There are many levels in Ferrer’s libretto: the story itself, the violated femininity of María and her wounds, the religious allusions, but also the hidden political subtext, decrying the institutions of his time, and also the way society behaves, with its corruption, both explicit and implicit, but equally poisonous for a healthy society. María is in fact not only herself, a destitute woman seduced by music and fallen in a life of vice, depravation, prostitution (while preserving a miraculous deep innocence), but also a symbol for the city itself, a kind of mythical phoenix which keeps dying and being reborn.

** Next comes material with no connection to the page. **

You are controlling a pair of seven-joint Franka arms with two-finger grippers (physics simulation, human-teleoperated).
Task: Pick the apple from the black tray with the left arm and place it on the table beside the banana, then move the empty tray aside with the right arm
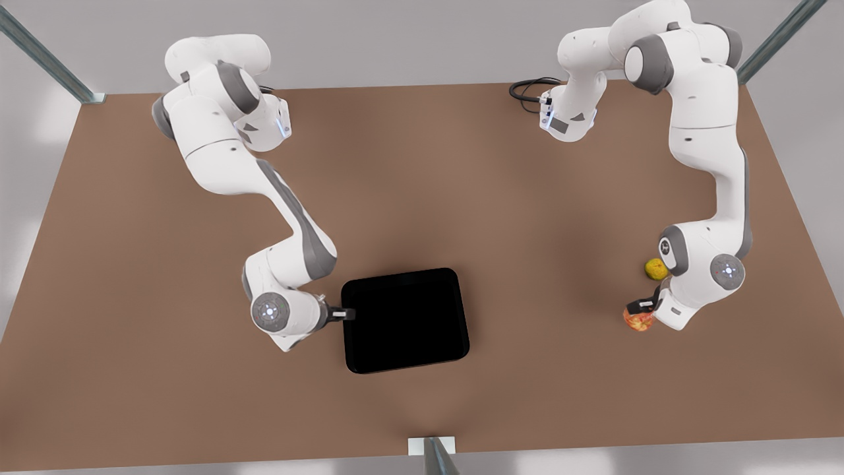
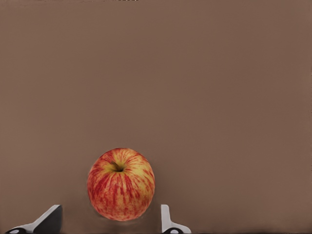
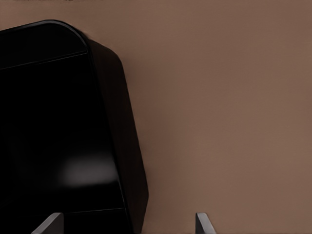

María, destined from birth to an unhappy life, falls in love with tango, which is much more than “just a dance” in the opera; it is a real character, perhaps more of a protagonist than the protagonist herself. Tango seduces and abandons her, leading her to prostitution and enthrallment. Her utter dependency from her “clients” is but the consequence of her dependency from tango, her true master. She undergoes a violent death, characterized by numerous abuses and Satanic perversions; but this death, which seems to put the seal to an equally unhappy life, is in fact a moment of rebirth. She becomes the shadow of her own, but, having lost her body, she somehow reconquers her virginity; she wanders within an infernal landscape, which is in turn the embodiment of her own city – and ultimately of herself.
Her presence is deeply felt by the inhabitants of the city, both human and non-human, as in the case of the Duende, who impregnates her so that she can give birth to a girl, who will be called María like her mother – and perhaps is the same María who gave her life.
Within this purposefully absurd and disquieting, anguished and troubled scenario, Piazzolla’s music contributes some unforgettable moments. The voice of Italian singer Milva, for whom the character of María was created, is indissolubly bound to the female protagonist; the unique mixture of warmth, passion, sensuousness, but also desperation and agony found in her timbre represent the embodiment of Piazzolla’s musical ideal. Around her, a carousel of forced happiness, darkness, dazzling colours and contradictions is given voice by Piazzolla’s music. The result is a unique work, as disconcerting as it is fascinating; it is the unique musical expression of an entire world, coming to the listener with the aggressive power of a revelation.